The Nation | Article | Our Godless Constitution | Brooke AllenOne of [the Bush] Administration’s current favorites is the whopper about America having been founded on Christian principles. Our nation was founded not on Christian principles but on Enlightenment ones. God only entered the picture as a very minor player, and Jesus Christ was conspicuously absent.
Our Constitution makes no mention whatever of God. The omission was too obvious to have been anything but deliberate…
And she goes on to quote many of our Founding Fathers’ opinions on the matter.
In the 1797 Treaty of Tripoli, endorsed by Secretary of State Pickering and President John Adams, and passed by a unanimous vote of the Senate:
As the Government of the United States…is not in any sense founded on the Christian religion…
Thomas Jefferson wrote of the Evangelical Fundamentalists of his time, warning about:
“…the impious presumption of legislators and rulers,” as Jefferson wrote, “civil as well as ecclesiastical, who, being themselves but fallible and uninspired men, have assumed dominion over the faith of others, setting up their own opinions and modes of thinking as the only true and infallible, and as such endeavoring to impose them on others, hath established and maintained false religions over the greatest part of the world and through all time.” [emphasis mine]
The columnist also points out that many of the Founders were Deists — specifically not Christian. Their beliefs were in harmony with the Enlightenment of the times and rejected the fundamentalist religious bent of the previous century (Salem witch trials, anyone?):
If we define a Christian as a person who believes in the divinity of Jesus Christ, then it is safe to say that some of the key Founding Fathers were not Christians at all. Benjamin Franklin, Thomas Jefferson and Tom Paine were deists–that is, they believed in one Supreme Being but rejected revelation and all the supernatural elements of the Christian Church; the word of the Creator, they believed, could best be read in Nature. John Adams was a professed liberal Unitarian, but he, too, in his private correspondence seems more deist than Christian.
George Washington and James Madison also leaned toward deism, although neither took much interest in religious matters. Madison believed that “religious bondage shackles and debilitates the mind and unfits it for every noble enterprize.” He spoke of the “almost fifteen centuries” during which Christianity had been on trial: “What have been its fruits? More or less in all places, pride and indolence in the Clergy, ignorance and servility in the laity, in both, superstition, bigotry, and persecution.” If Washington mentioned the Almighty in a public address, as he occasionally did, he was careful to refer to Him not as “God” but with some nondenominational moniker like “Great Author” or “Almighty Being.” It is interesting to note that the Father of our Country spoke no words of a religious nature on his deathbed, although fully aware that he was dying, and did not ask for a man of God to be present; his last act was to take his own pulse, the consummate gesture of a creature of the age of scientific rationalism. [my emphasis, again]
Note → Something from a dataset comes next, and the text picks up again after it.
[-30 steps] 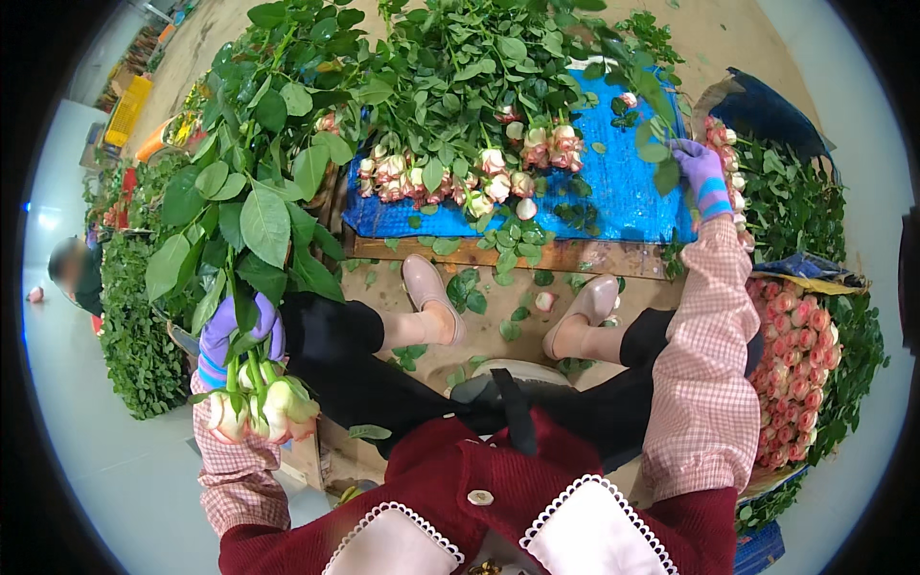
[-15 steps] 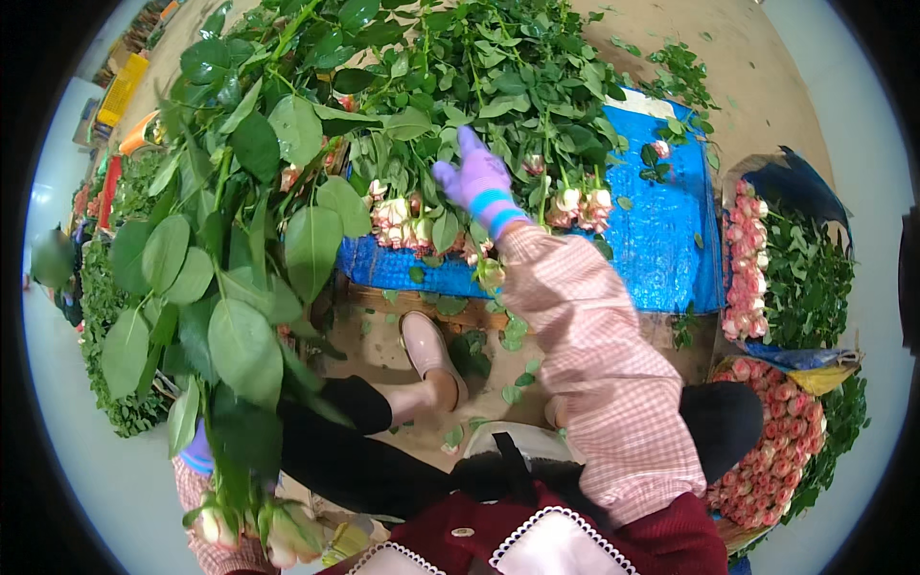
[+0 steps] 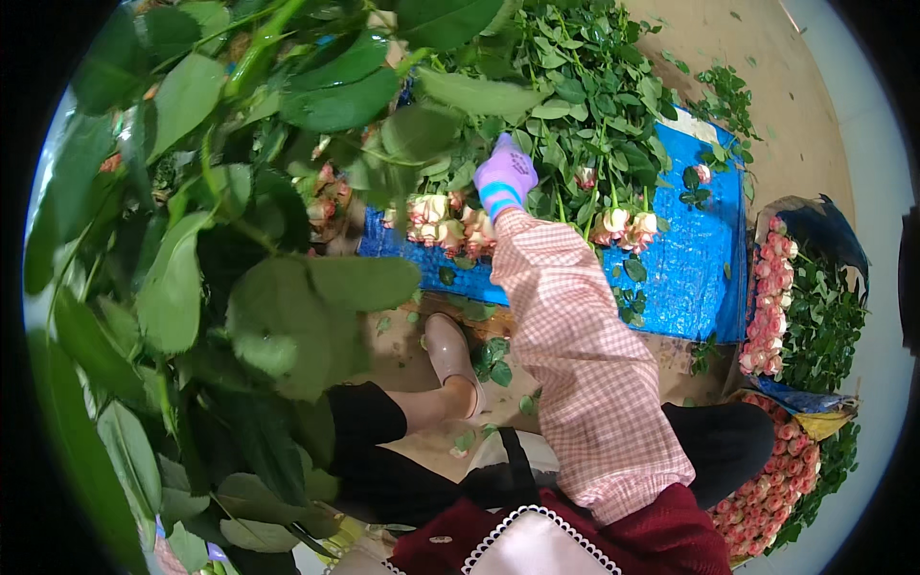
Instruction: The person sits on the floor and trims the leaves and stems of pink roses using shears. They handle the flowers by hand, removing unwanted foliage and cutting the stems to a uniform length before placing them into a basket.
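Observation:
A leafy bunch of roses [image 3: 182, 278] fills the left side, its big green leaves close in front of me. My left hand [image 3: 217, 554], in a purple glove, is at the lower left at the bunch's flower end. Leaves cover nearly all of it; the raised bunch appears held there. My right hand [image 3: 506, 174], in a purple glove with a blue-striped cuff, reaches into the pile of cut roses [image 3: 565, 105]. Its fingers look drawn together among the leaves; what they grip is hidden. Cream-pink rose heads [image 3: 441, 225] lie beside its wrist.
The pile lies on a blue plastic sheet [image 3: 695, 259]. A row of pink roses [image 3: 769, 297] and a large round bundle of roses [image 3: 781, 470] stand to the right. Loose leaves litter the floor around my shoe [image 3: 448, 355]. A lone rose head [image 3: 702, 173] lies near the sheet's far edge.
The leafy bunch on the left has come up closer and covers more of the view, hiding the left hand. My right hand's fingers, spread before, have drawn together among the leaves.

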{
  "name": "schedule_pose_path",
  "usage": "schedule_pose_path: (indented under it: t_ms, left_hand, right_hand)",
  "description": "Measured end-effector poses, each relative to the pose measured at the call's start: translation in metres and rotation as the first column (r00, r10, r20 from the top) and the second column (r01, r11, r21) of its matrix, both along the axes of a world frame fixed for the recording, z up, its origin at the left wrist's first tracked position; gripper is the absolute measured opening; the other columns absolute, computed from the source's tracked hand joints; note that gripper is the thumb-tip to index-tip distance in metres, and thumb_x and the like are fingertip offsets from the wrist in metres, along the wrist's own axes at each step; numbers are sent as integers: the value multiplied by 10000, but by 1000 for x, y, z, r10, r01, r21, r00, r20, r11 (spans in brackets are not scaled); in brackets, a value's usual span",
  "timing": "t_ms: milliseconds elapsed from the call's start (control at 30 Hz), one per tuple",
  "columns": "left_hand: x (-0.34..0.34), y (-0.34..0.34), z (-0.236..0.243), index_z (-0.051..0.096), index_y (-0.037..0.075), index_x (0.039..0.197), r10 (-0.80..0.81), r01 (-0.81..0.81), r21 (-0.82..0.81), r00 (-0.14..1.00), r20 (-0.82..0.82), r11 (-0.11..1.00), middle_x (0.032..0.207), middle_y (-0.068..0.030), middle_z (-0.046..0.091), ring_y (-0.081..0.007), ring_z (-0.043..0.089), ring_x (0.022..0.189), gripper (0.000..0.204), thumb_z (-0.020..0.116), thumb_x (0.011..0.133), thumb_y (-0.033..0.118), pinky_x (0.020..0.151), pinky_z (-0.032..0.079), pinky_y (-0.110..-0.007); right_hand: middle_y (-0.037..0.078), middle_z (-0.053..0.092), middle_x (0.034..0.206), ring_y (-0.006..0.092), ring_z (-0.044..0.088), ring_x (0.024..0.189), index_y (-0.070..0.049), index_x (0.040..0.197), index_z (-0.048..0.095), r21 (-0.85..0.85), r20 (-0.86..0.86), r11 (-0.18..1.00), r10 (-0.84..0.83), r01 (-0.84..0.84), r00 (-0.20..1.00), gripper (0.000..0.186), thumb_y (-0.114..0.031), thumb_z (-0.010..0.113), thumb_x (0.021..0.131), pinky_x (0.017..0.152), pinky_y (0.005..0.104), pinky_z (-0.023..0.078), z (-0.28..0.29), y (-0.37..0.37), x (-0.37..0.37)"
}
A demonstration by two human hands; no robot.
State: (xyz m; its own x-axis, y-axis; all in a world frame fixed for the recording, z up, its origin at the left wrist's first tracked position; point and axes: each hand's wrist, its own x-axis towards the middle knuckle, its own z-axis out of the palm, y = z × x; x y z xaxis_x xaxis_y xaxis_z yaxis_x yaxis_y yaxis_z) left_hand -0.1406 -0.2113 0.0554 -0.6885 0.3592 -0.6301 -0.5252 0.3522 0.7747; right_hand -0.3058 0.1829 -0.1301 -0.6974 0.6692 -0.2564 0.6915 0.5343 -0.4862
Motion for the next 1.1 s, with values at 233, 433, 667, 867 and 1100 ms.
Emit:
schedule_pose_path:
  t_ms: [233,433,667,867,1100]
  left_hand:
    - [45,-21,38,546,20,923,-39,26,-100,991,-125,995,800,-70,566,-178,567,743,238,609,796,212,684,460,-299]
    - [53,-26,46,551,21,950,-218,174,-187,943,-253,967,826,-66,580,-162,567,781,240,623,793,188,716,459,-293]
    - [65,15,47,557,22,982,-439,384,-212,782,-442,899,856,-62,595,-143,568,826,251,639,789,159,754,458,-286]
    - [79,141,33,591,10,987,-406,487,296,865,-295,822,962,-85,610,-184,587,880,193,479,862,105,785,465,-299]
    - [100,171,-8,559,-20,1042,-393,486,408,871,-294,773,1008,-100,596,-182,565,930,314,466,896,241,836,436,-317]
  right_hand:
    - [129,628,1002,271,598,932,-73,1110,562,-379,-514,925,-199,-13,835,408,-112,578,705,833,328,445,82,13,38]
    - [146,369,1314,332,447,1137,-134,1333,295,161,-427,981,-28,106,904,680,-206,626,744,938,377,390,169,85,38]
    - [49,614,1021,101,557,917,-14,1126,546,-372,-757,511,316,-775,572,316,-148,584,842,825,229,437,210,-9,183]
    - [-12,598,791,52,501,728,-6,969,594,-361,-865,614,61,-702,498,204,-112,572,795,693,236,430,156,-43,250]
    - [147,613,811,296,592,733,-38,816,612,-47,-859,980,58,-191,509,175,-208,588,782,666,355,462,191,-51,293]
Thomas Paine, unrestrained by political concerns, was a bit more frank:
“I believe in one God, and no more; and I hope for happiness beyond this life…. I do not believe in the creed professed by … any church that I know of. My own mind is my own church.” … he railed against … the Old Testament, “a history of wickedness, that has served to corrupt and brutalize mankind.” The New Testament is less brutalizing but more absurd, the story of Christ’s divine genesis a “fable, which for absurdity and extravagance is not exceeded by any thing that is to be found in the mythology of the ancients.” He held the idea of the Resurrection in especial ridicule: Indeed, “the wretched contrivance with which this latter part is told, exceeds every thing that went before it.”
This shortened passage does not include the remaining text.